The setlist airs plenty of 'Heroes' songs including 'Far from the Fame', the UK debut of 'No Bullets Fly' and the folky 'To Hell and Back'. Lodged among these barrages are the popular likes of 'The Art of War', 'Swedish Pagans' and 'Screaming Eagles'. Aside from the music, Brodénis sure to include comic elements in his stage banter that rattles laughs from the festival. Following the pensive'The Art of War', Sabaton leave the stage to roars and applause. The audience remains stationary though in anticipation of an encore and sure enough the five-piece return with 'Night Witches'. Canons belch yellow and blue Swedish confetti across the festival as the cheers are earth-shattering. Possibly the power metallers most popular anthem ever 'Primo Victoria' gets the audience leaping up and down as many sing along word-for-word. Closer is the power metal party track 'Metal Crüe' concluding the set on a dizzying high note. When Sabaton return to this festival, they will probably be headlining and it will be 100% deserved.

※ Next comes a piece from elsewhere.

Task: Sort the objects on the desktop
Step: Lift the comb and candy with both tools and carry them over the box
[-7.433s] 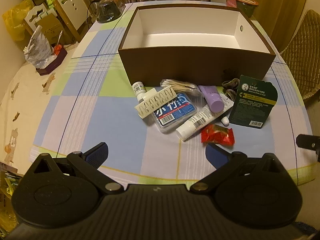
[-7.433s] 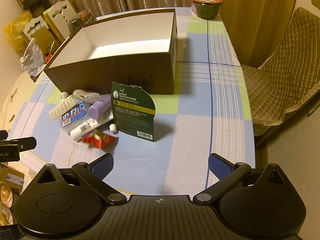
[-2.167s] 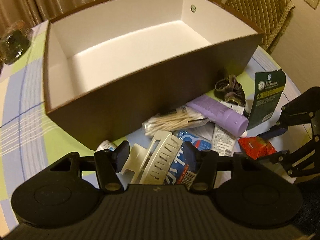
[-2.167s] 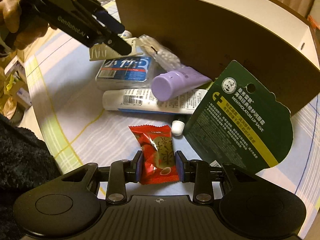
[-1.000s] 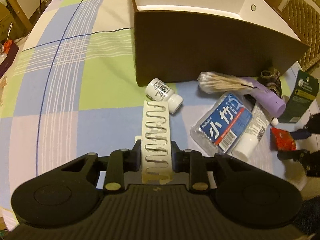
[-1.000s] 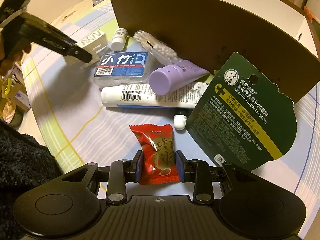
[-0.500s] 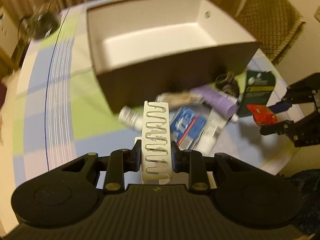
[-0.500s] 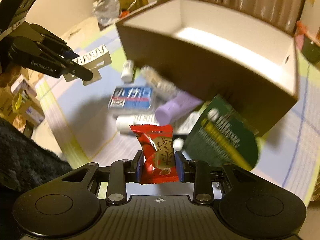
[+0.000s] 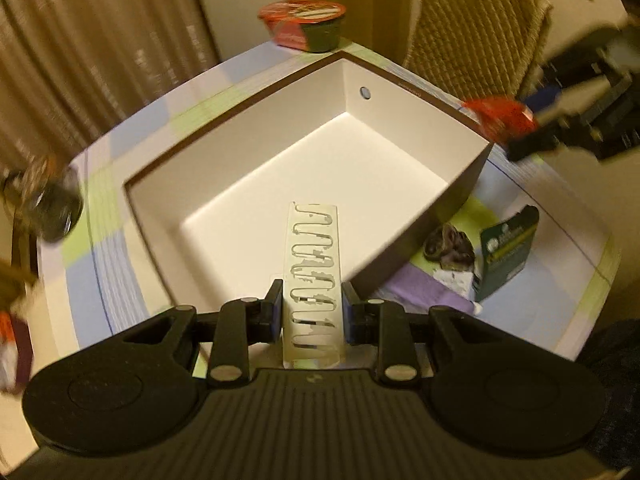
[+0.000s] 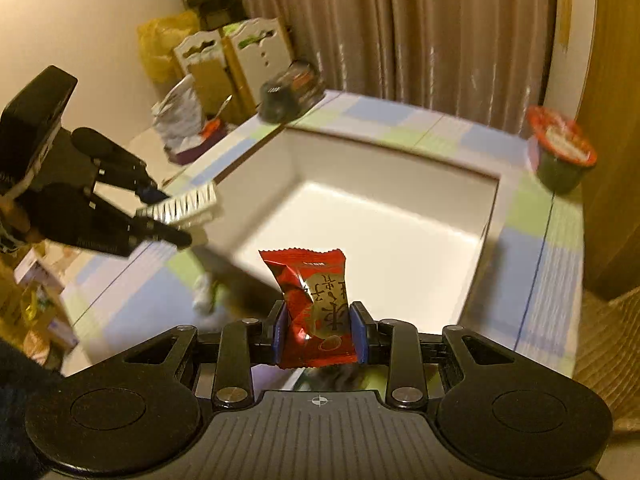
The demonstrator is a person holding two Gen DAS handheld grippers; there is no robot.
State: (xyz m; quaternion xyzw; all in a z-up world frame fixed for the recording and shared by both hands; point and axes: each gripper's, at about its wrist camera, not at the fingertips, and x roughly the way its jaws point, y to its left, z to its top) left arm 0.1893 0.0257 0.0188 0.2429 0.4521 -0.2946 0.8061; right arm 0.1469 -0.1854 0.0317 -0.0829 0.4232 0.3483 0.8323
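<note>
Brown box (image 9: 420, 236), white inside, fills the centre of both views and I see nothing lying in it. My left gripper (image 9: 312, 312) pinches the white slotted clip (image 9: 314, 272), which sticks out over the box's near wall and interior. My right gripper (image 10: 318, 332) clamps the red candy packet (image 10: 316, 304) over the box's near edge; in the left view it shows blurred at upper right, by the box's right corner. Green card pack (image 9: 506, 248), purple tube (image 9: 420, 292) and dark hair tie (image 9: 450, 244) sit on the checked tablecloth (image 9: 120, 288) at lower right, outside the box. Red-lidded cup (image 9: 306, 26) stands beyond the far corner. Half a second ago both grippers were short of the box, above the pile; now both loads hang over it.
</note>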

Over at the Sophie Lancaster stage are home-grown doom metallers Conan who have accrued a substantial amount of international interest despite being a comparatively young band in the metal stratosphere. Their ominous take on doom metal is incredibly heavy and oppressive with mid-paced or crippling tempos, utilising the abrasiveness of stoner doom to arm their music with further rawness. With selections off both full-length releases, such as 'Foehammer', 'Battle in the Swamp' and 'Hawk as Weapon', the trio's doom metal is fairly simplistic but this adds to their primitive sound and bludgeons the listener senselessly. The solid number of spectators is testament to the effectiveness of their music and when they end their set, the ovation is extremely positive.